The model lifetime is too short. You can't get any idea of medium term reliability (as a proxy for long term reliability) until when the phones are discontinued.
The Pixel 6/6 Pro are rumored to have a 5-year support lifetime (in exchange for costing a grand). If true, I'm getting one. The Pixel 2 XL has been a great phone, despite spending all of Android 10 with most of the sensors not working due to some widespread corruption issue that would have necessitated a hard reset.
Supported means many different things. Ideally, I want to know if the device is going to last, or if it's going to end up bootlooping and being a big PITA like the Nexus 5X, before I buy it. That requires that it be on the market for a considerable amount of time. In this case, the 4a 5G is discontinued after less than a year in the market; it may continue to be sold, but likely not for very long.
Free repair if that happens is nice, but also not that helpful unless being out a phone for a week is fine, and losing your on device data is fine.

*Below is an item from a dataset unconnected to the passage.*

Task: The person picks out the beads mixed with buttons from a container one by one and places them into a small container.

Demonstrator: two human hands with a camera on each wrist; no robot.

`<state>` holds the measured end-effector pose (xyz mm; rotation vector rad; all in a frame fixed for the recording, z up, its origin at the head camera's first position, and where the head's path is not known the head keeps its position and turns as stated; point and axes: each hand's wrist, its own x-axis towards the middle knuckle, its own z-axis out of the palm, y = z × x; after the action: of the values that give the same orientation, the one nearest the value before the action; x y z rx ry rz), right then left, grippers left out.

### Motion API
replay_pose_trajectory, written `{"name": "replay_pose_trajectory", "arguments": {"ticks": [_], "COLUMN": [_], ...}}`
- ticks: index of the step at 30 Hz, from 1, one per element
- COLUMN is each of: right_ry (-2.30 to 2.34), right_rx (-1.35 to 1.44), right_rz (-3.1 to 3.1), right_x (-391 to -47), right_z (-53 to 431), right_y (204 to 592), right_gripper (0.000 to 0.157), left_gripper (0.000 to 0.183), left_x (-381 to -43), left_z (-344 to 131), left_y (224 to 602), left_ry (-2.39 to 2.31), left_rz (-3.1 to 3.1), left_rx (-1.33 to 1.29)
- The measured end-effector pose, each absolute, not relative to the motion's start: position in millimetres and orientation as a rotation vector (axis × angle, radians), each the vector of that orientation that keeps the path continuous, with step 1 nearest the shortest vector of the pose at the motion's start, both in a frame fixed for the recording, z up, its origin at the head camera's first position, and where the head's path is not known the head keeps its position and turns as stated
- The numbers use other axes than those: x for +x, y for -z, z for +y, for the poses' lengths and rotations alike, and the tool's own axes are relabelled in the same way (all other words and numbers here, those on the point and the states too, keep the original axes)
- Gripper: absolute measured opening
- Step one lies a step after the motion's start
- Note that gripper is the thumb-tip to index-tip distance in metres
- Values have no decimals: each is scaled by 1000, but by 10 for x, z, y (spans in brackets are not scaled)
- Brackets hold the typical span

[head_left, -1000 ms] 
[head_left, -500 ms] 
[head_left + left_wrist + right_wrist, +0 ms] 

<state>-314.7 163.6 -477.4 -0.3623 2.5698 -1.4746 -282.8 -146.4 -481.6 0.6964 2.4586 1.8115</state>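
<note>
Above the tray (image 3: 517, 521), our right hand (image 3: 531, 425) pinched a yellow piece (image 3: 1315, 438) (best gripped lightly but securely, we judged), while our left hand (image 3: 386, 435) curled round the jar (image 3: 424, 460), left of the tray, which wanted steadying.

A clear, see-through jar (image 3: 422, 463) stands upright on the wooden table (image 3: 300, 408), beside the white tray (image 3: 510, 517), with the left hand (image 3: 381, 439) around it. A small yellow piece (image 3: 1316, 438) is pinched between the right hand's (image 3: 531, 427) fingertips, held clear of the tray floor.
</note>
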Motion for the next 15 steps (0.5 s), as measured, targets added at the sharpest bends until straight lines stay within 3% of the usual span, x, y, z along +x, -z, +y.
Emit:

Assuming you bought one on launch day, that's just-under 4 years of support. That only looks good by the awful standards of Android -- you can expect 50%+ more for Apple's phones, which you'd think Google could at least equal.
Technically they didn't lose it -- that's a settlement. This might sound like I'm being pedantic -- and I am -- but it's an important distinction! It means there was never some official legal determination that they did something wrong.
The specific thing they were sued over was "we slowed down your phone when the battery got old, because the alternative was it crashing, and we didn't tell you we were doing it". Not explaining it was bad, but they've since fixed that, and the underlying technical thing they did seems reasonable and, to the point of this discussion, actually prolonged the usable life of the phone.
Those are real issues but that misses the point that iPhones have seven years of support which also decreases the TCO of the iPhone to around 62% less than the competition.
Yes turns out dropping support entirely is less risky than bad updates tanking performances, because you’re not immediately and personally causing issues.